— Вышло! Все вышло, Александр Трифонович!
Он вышел из-за стола.
— Те семь страниц, Любовь Григорьевна?
— Все любовные сцены. Шестьдесят страниц!
Я удивленно смотрел на них. Твардовский вдруг обнял меня и засмеялся.
— Удивляетесь? Сейчас все объясню. Мы проделали с вами психологический эксперимент — и он блестяще удался. Молодец Любовь Григорьевна: она точно рассчитала, как нужно на вас воздействовать.
Он говорил, она дополняла радостными репликами. Эксперимент был прост и безошибочен. Караганова, оказывается, пришла к выводу, что чем сильней она и сам Твардовский давят на меня, тем упорней я сопротивляюсь. Все дело в моем недавнем прошлом, решила она. Мной, заключенным, всегда командовали, я был вынужден исполнять любые приказания начальства, комендантов, конвоиров. Во мне постепенно развился комплекс ненависти к любому диктату. И даже добрые советы я невольно воспринимаю как все то же ненавистное насилие. Дело идет к тому, что я заберу рукопись, не желая подчиняться приказам. Надо, чтобы я почувствовал, что принуждения нет — есть доброжелательные рекомендации. Единственный способ — официально принять рукопись, чтобы избавить меня от давления, а потом на успокоенного, на обрадованного еще разок воздействовать уже не обязательным — товарищеским советом.
— Отличный план, не правда ли? — смеялся Твардовский. — Как хорошо вас поняла Любовь Григорьевна. Я сначала засомневался, но она меня убедила. Все точно по ее росписи!
— А если бы по росписи не получилось? — спросил я. — Если бы я все-таки не вычеркнул спорные страницы?
Твардовский выразительно пожал плечами.
— Риск, конечно, был. Могли и проиграть. Что же, примирились бы.
— В смысле — не напечатали бы, Александр Трифонович?
— Почему не напечатали? Обещание было дано, договор подписан, Любовь Григорьевна вам говорила: напечатали бы в последнем номере года — он самый незаметный. А сейчас опубликуем с почетом — в сентябрьском, откроем книжку вашей повестью.

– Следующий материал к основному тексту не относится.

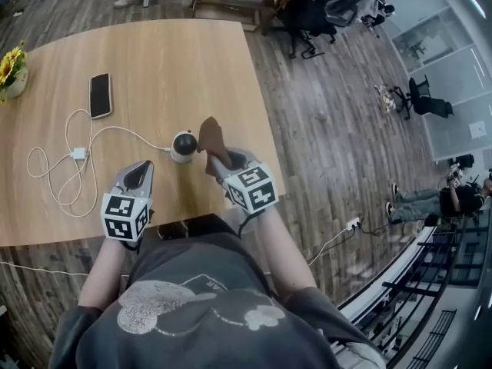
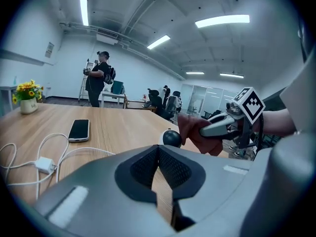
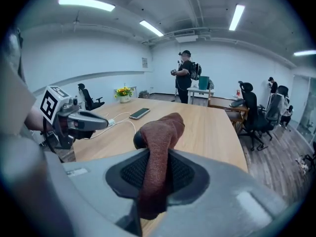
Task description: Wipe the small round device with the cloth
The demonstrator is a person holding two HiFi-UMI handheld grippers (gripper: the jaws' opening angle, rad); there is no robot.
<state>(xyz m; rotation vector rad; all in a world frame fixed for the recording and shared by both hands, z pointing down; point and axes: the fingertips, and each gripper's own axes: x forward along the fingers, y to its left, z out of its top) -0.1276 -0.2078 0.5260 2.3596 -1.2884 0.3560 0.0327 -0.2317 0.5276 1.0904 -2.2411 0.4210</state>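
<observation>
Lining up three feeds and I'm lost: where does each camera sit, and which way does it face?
Head view: on the person's head, looking steeply down at the light wooden table; torso, forearms, left tongs, right tongs show.
Left gripper view: on the left tongs, facing the small round black-and-white device; own jaws shut.
Right gripper view: on the right tongs, facing along the table; jaws shut on the reddish-brown cloth.
Shared: all show the device.
</observation>
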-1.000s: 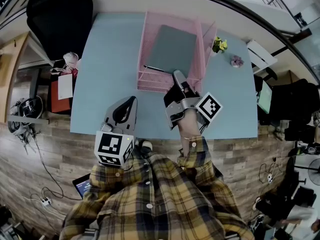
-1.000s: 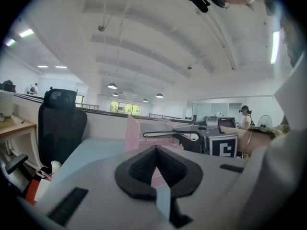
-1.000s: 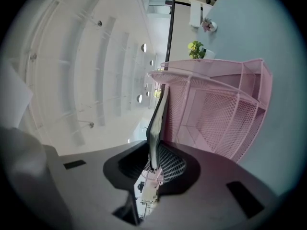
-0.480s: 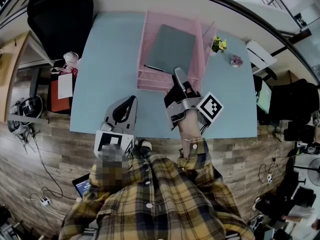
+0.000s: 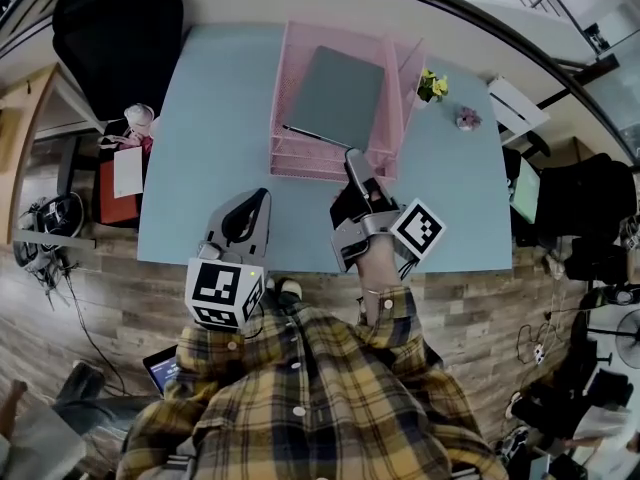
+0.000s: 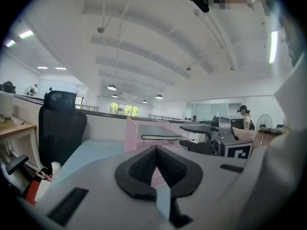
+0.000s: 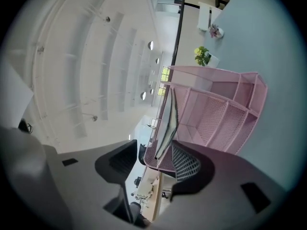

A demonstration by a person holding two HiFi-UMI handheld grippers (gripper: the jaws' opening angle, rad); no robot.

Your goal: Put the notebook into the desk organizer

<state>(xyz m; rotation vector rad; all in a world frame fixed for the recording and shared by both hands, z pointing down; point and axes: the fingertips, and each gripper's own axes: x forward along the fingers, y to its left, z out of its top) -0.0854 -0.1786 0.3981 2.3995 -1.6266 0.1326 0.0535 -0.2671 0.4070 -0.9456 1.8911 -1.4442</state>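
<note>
The thin grey notebook [image 5: 335,96] lies flat on the top tier of the pink wire-mesh desk organizer [image 5: 300,160], which stands at the far edge of the light blue table [image 5: 200,148]. By the look of it, the notebook is already in place.

The right claw [image 5: 354,160] is rolled on its side just off the organizer's near right corner. Its jaws have just been opening and now stand wide. The right gripper view shows the notebook's edge and the mesh corner in line between the pads, but neither pad presses on them. The left claw [image 5: 262,198] rests near the table's near edge, pads together on nothing.

The notebook is probably light, with a cover stiff enough to stay flat on the tier, though it may sag if pinched at one corner. The plain cover looks smooth, so a shallow pinch could slip. The near edge, at the organizer's front, seems the best place to grip, with the pads well over the cover.

No brand or writing can be read on the notebook or the organizer. The only print is the black-and-white square markers on the right cube [image 5: 418,226] and the left cube [image 5: 224,293].
</note>
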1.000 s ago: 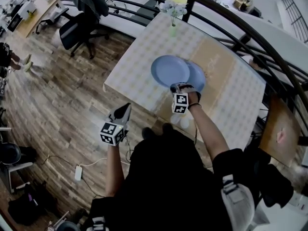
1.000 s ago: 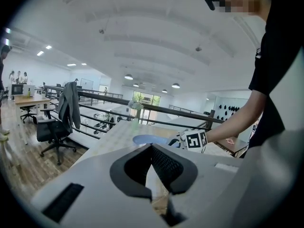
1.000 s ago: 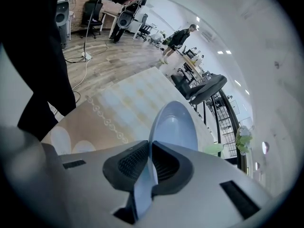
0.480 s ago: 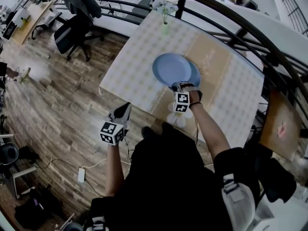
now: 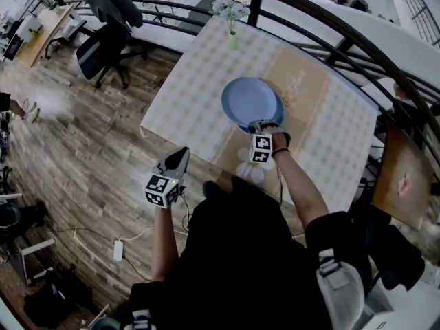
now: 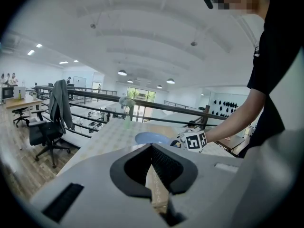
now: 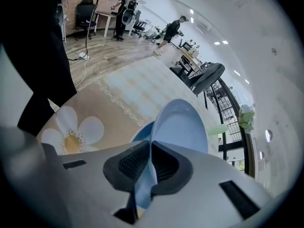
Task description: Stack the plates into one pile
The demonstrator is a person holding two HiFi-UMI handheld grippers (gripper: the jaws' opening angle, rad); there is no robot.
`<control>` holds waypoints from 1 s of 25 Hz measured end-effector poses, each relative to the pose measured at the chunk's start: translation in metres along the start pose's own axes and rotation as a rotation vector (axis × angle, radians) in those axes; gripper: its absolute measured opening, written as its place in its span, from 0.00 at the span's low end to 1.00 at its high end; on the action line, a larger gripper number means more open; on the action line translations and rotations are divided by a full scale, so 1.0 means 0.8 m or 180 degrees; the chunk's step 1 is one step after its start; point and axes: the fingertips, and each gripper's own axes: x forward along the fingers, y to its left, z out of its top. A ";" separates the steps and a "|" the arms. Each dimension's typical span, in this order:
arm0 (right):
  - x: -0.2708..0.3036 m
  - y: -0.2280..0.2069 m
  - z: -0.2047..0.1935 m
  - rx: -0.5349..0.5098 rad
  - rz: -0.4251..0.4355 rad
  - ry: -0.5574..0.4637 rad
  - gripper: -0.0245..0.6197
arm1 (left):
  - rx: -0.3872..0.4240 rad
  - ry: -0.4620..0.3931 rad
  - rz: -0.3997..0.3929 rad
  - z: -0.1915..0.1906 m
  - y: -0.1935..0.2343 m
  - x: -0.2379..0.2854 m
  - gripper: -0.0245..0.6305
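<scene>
A light blue plate hangs tilted over the table, its near rim pinched in my right gripper, which is shut on it. Under it lies a darker blue plate, only a sliver showing at the right. In the right gripper view the light plate runs up from between the jaws of the right gripper, with the darker plate just beneath. My left gripper hangs off the table's near edge over the floor, shut, holding nothing. In the left gripper view, the left gripper faces the plate.
A vase of flowers stands at the table's far edge. A beige runner with a white flower print crosses the cloth. A curved railing rings the table, with an office chair at the left and a wooden side table at the right.
The light blue plate in my right gripper has moved further over the darker plate, so less of the darker one shows. My left gripper has stayed in place.
</scene>
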 end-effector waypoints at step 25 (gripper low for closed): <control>0.011 0.046 -0.046 0.0160 0.0207 0.0139 0.06 | 0.0001 0.0089 0.0016 -0.007 -0.019 0.010 0.04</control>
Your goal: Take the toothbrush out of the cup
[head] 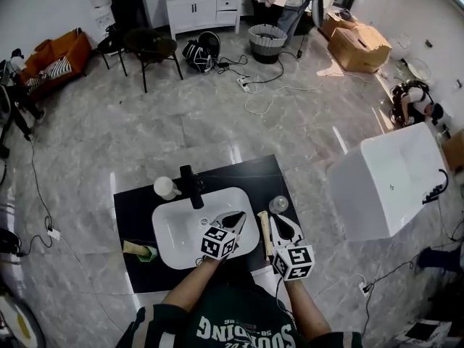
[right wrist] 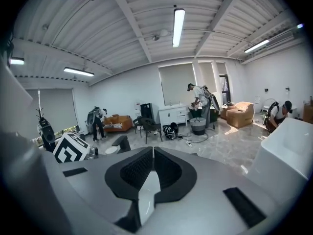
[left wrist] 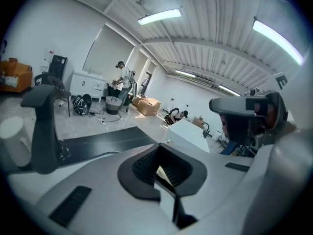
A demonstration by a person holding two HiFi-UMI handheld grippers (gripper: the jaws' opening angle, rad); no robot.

Все так и произошло. Повесть «Взрыв» была напечатана в сентябрьской книжке журнала — и напечатана с почетом. В «Новом мире» обычно сначала идут стихотворения, после них — проза. Этот сентябрьский номер открывала моя повесть, стихи шли после нее. Психологический эксперимент заставил меня освободиться от неудачных любовных сцен — и Твардовский хотел порадовать автора не только фактом публикации, но и тем, как это было сделано. Я мог быть доволен.
Я не был доволен.
Собственно, сам факт публикации «Взрыва» в таком знаменитом журнале, как «Новый мир», меня не просто обрадовал — я был счастлив. Я связывал с повестью большие надежды. Если первый роман «В полярной ночи» я считал в общем-то неудавшимся, несмотря на отдельные хорошие сцены и картины (пургу, полярный холод и мрак), то к «Взрыву» относился совсем по-другому. В романе я заставил себя (ради публикации) промолчать о цензурно запретном и самом важном — заключенных, в повести выложился весь. Любовные сцены были делом второстепенным, в главном — в философской идее — я не уступил. Я рассчитывал на серьезный успех.
Но это был скорее провал, а не успех — то, что произошло, когда сентябрьский номер попал к читателям. В редакцию посыпались письма. Лишь немногие одобряли повесть и соглашались, что обстановка воспроизведена точно, — наверное, это писали бывшие заключенные, маявшиеся на подземных работах. Большинство возмущалось, особенно работники угольных бассейнов Донбасса, Кузбасса и даже Воркуты. Все дружно доказывали, что в повести масса технических погрешностей, а сама ситуация — неправдоподобна: на шахтах не может быть таких чудовищных нарушений техники безопасности, как те, что описаны автором. Очевидно, он в силу невежества не понимает, что в горных разработках правильно и что недопустимо, и поэтому спокойно трактует невероятную обстановку как совершенно нормальную, во всяком случае — ни словом не упоминает о том, насколько она отлична от реальных условий работы на реальных угольных шахтах.
Один из кузбасских горняков язвительно написал, что мое повествование нежизненно хотя бы уже потому, что в изображенной мной ситуации должны были погибнуть не только три человека, которых я удостоил смерти, а все, кто был под землей. Я написал ему, что он прав: реально погибли не три героя повести, а все, кто находился в шахте в минуты взрыва, — больше семидесяти человек. Этот читатель — единственный — прислал мне письмо с извинениями за то, что переусердствовал, обвиняя меня в клевете на технику безопасности горных разработок. Остальные дружно клеймили позором мое техническое невежество, один даже гневно призывал, чтобы меня наказали печатным осуждением, — на меньшее он не соглашался.